Lo mismo sucedió con muchas iglesias levantadas para la eternidad en piedra. Muchas de ellas tenían su punto débil en la solución de las cubiertas, y nuestros campos están llenos de ruinas de templos de los que sólo permanecen en pie los muros verticales después de que el fuego derribara sus cubiertas. Aunque desde el interior del maravilloso espacio de la nave principal de la iglesia de Nuestra Señora de París todo lo que se veía cubriendo el espacio en la parte alta era de piedra, esas bóvedas son sólo la piel interior del edificio. Sobre ellas se construyó una cubierta a dos aguas para conducir la lluvia hacia el exterior del templo. Y la estructura de esa cubierta, no visible, era de madera para no comprometer con más piedra el peso que debían soportar las esbeltas columnas. Esos soportes, gracias al delicado sistema de arbotantes, permitían que el gótico aportase grandes ventanales por las que la luz inundaba el interior del templo, superando la oscuridad que caracterizaba las construcciones del estilo anterior, del románico.
El armazón de madera de la cubierta es el talón de Aquiles de una estructura que, aunque contemplada desde el exterior parece por completo de piedra, esconde en su interior un entramado auxiliar susceptible de arder. La complejidad de las estructuras medievales exige un compromiso de comportamiento conjunto de los elementos de piedra y de los elementos de madera, de modo que el incendio de las cubiertas puede comprometer el conjunto completo de un templo maravilloso cargado de historia y de valores arquitectónicos. Notre Dame no es sólo una obra maestra del gótico francés situada en un lugar de alto valor simbólico. También está vinculado fuertemente al movimiento romántico del siglo XIX, cuando el templo se convirtió en uno de los emblemas del genio medieval que había sido capaz de reunir el trabajo de artistas y de artesanos para levantar un monumento que representaba al mismo tiempo valores religiosos, artísticos y sociales. Todos los estamentos de la sociedad se habían reunido para construir un verdadero edificio monumental en cada uno de sus elementos, desde la composición general al más humilde de los detalles. La catedral medieval no era obra de un artista, era de un pueblo unido por una identidad común.

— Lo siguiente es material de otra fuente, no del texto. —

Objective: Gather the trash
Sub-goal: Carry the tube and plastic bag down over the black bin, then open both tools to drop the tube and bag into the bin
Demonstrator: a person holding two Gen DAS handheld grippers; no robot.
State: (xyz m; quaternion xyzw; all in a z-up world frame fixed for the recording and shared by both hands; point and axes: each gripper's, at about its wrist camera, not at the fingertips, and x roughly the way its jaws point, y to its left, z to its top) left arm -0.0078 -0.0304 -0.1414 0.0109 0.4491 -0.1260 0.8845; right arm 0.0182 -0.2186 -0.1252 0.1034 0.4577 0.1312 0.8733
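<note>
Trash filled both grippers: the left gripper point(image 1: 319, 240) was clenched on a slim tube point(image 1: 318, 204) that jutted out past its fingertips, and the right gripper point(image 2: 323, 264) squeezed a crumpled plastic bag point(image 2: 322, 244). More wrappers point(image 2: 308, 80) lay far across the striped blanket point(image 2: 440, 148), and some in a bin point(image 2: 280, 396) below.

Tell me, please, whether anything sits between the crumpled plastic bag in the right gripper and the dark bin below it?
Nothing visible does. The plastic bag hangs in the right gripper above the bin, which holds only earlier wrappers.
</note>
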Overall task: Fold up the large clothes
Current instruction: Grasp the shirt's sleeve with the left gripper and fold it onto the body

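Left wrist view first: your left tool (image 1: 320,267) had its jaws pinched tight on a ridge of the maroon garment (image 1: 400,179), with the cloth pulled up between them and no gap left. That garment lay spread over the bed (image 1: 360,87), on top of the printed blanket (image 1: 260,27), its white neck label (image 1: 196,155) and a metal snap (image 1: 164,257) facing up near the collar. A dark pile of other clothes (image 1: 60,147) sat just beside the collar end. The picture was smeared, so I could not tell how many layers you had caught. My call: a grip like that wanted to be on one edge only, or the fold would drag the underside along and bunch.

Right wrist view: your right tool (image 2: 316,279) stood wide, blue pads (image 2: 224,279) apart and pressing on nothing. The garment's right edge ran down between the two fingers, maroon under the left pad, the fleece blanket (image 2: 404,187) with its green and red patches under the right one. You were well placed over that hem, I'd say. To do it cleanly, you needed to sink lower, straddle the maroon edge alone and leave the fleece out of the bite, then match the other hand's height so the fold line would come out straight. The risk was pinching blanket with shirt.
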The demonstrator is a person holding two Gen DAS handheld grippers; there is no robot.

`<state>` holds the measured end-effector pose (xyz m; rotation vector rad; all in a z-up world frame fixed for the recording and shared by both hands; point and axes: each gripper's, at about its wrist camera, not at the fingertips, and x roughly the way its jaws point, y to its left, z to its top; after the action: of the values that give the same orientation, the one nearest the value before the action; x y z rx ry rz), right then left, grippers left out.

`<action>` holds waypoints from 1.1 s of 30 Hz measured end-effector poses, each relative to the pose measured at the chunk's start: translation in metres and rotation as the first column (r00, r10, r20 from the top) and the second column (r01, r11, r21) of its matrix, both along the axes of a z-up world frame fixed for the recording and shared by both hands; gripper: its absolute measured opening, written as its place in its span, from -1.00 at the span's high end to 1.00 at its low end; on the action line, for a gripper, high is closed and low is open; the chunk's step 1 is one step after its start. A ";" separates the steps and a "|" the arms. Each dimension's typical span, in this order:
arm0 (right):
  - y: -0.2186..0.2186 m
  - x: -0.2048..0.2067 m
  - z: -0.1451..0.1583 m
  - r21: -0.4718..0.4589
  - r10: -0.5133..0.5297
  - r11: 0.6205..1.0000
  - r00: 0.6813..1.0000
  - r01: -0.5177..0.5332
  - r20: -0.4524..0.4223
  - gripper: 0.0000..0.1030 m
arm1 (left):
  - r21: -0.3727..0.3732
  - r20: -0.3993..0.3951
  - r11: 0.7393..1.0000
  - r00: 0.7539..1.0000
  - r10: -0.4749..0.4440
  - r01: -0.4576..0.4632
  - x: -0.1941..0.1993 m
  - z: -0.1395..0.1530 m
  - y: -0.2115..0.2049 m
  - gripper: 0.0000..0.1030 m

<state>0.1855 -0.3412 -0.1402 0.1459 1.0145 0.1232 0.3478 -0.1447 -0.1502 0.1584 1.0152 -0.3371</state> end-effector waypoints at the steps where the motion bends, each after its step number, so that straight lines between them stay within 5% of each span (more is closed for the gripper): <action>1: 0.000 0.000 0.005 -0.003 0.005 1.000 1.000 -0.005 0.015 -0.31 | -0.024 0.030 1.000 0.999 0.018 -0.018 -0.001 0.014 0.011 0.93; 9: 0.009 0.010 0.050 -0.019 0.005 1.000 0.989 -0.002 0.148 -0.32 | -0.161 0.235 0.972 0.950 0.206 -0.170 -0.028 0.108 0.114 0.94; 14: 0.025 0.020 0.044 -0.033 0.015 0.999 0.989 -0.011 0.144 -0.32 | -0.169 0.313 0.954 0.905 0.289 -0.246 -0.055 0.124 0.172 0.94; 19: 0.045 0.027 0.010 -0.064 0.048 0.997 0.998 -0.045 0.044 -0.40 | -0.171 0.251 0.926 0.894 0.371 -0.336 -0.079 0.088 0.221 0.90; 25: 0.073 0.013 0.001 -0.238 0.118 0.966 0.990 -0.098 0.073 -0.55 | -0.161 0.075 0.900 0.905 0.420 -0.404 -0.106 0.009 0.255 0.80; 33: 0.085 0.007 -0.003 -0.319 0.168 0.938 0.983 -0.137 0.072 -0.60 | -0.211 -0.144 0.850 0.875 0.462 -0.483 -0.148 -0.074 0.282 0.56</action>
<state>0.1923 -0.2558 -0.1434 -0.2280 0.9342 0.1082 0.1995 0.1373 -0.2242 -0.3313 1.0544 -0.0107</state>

La añoranza idealizada de un tiempo pasado que había sido capaz de levantar obras de todo punto irrepetibles encendió la imaginación de los románticos y provocó una nueva reflexión sobre el camino en el que debería avanzar la sociedad y el arte. El emblema literario de la nueva mirada sobre Notre Dame fue la novela de Víctor Hugo titulada Nuestra Señora de París y publicada en 1831, que puso ante los ojos de los franceses la necesidad de restaurar un monumento medieval que había sido poco apreciado por los estudiosos del arte clasicistas. Para los arquitectos, fue un hito en la historia de la restauración, ya que la recuperación del esplendor del templo, encargada a Eugène Viollet-le-Duc y Jean Baptiste Lassus y terminada en 1864, se convirtió en un manifiesto del movimiento neogótico, impulsando al mismo tiempo la restauración de los antiguos edificios medievales y el empleo de elementos góticos en muchos nuevos templos hasta bien entrado el siglo XX.
En estas notas de urgencia, ya perdida la estructura de las cubiertas, caída la esbelta aguja aportada por Viollet-le-Duc en el siglo XIX, dados por quemados todos los elementos de madera y el mobiliario del interior, sólo falta esperar a comprobar en qué medida la destrucción de los elementos combustibles compromete la estabilidad del resto del templo. Paradójicamente, la voluntad de restauración puede haber sido responsable del inicio de un incendio capaz de acabar con la totalidad de la obra.